Directions for this task: Each line below from the one containing "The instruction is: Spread" through the one containing "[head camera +" should be output exactly as it stands, and no other line should appear.

>>>

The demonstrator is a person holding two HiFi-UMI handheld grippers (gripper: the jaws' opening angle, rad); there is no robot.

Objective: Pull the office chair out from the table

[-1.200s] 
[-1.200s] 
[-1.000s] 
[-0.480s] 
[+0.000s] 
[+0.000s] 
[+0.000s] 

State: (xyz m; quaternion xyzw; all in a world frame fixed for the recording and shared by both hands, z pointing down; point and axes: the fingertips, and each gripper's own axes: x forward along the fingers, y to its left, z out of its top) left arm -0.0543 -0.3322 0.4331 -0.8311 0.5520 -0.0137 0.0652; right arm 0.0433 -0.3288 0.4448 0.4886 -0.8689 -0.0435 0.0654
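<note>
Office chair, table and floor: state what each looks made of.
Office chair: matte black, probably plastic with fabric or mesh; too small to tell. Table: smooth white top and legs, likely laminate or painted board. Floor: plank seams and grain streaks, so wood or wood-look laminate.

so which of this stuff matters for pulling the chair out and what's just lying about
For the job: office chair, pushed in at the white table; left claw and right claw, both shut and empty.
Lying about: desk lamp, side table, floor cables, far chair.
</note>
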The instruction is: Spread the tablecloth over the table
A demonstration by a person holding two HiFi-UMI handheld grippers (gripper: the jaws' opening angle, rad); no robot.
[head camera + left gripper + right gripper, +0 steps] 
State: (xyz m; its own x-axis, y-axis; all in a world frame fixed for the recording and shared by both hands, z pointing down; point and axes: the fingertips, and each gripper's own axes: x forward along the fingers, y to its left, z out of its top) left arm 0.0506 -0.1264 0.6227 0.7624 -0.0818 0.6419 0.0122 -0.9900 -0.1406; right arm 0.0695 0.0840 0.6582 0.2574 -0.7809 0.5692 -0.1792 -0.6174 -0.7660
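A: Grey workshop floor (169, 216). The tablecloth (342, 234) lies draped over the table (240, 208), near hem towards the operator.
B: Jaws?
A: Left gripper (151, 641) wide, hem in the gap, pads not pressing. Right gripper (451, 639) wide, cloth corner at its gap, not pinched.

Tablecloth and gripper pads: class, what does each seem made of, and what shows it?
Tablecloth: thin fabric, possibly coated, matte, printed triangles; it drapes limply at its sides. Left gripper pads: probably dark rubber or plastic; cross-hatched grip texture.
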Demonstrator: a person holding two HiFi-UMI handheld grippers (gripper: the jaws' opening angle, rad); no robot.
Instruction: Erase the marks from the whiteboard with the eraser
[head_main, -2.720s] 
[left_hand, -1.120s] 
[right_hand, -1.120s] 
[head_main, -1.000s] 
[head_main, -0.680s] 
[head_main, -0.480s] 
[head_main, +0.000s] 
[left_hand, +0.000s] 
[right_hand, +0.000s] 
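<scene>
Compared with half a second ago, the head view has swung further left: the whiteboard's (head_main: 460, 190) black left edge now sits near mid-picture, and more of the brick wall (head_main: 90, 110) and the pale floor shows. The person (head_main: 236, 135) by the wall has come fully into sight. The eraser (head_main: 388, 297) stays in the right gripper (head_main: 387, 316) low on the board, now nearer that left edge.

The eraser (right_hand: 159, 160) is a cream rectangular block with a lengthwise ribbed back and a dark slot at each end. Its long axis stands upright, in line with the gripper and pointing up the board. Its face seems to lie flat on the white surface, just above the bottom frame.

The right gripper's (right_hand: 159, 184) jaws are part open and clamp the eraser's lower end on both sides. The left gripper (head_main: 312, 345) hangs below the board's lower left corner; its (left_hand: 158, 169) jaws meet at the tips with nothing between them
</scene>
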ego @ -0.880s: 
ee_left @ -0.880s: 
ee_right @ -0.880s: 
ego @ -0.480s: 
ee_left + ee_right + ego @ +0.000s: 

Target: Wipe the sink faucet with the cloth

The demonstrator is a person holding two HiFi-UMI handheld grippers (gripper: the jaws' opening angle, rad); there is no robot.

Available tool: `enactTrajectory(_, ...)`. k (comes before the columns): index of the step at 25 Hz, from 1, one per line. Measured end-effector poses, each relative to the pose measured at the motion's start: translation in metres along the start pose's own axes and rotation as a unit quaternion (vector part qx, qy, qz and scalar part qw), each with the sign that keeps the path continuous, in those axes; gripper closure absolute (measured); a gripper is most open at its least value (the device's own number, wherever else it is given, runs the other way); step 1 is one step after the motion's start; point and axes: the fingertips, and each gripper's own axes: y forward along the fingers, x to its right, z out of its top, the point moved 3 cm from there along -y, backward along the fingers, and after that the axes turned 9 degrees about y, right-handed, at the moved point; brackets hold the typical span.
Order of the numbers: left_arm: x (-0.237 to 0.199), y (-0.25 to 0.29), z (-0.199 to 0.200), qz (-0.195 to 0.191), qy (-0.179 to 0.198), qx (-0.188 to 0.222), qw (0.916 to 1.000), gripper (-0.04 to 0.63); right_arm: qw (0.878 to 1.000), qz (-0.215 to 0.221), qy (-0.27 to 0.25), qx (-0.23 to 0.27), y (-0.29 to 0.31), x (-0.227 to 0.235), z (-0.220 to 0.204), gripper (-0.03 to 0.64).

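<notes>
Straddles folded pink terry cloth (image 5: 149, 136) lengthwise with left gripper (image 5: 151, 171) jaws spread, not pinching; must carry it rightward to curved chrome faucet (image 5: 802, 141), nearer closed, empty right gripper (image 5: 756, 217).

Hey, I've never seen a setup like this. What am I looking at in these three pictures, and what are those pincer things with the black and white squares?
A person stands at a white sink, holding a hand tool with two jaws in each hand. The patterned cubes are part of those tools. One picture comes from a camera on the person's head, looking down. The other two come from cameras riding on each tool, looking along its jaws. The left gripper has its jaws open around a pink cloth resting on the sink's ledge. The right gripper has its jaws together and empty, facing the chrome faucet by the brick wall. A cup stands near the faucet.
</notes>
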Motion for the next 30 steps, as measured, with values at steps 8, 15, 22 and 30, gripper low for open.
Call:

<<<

Output below:
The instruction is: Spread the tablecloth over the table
A demonstration by a person holding two HiFi-UMI handheld grippers (gripper: the jaws' opening angle, rad); no robot.
[head camera + left gripper + right gripper, +0 steps] 

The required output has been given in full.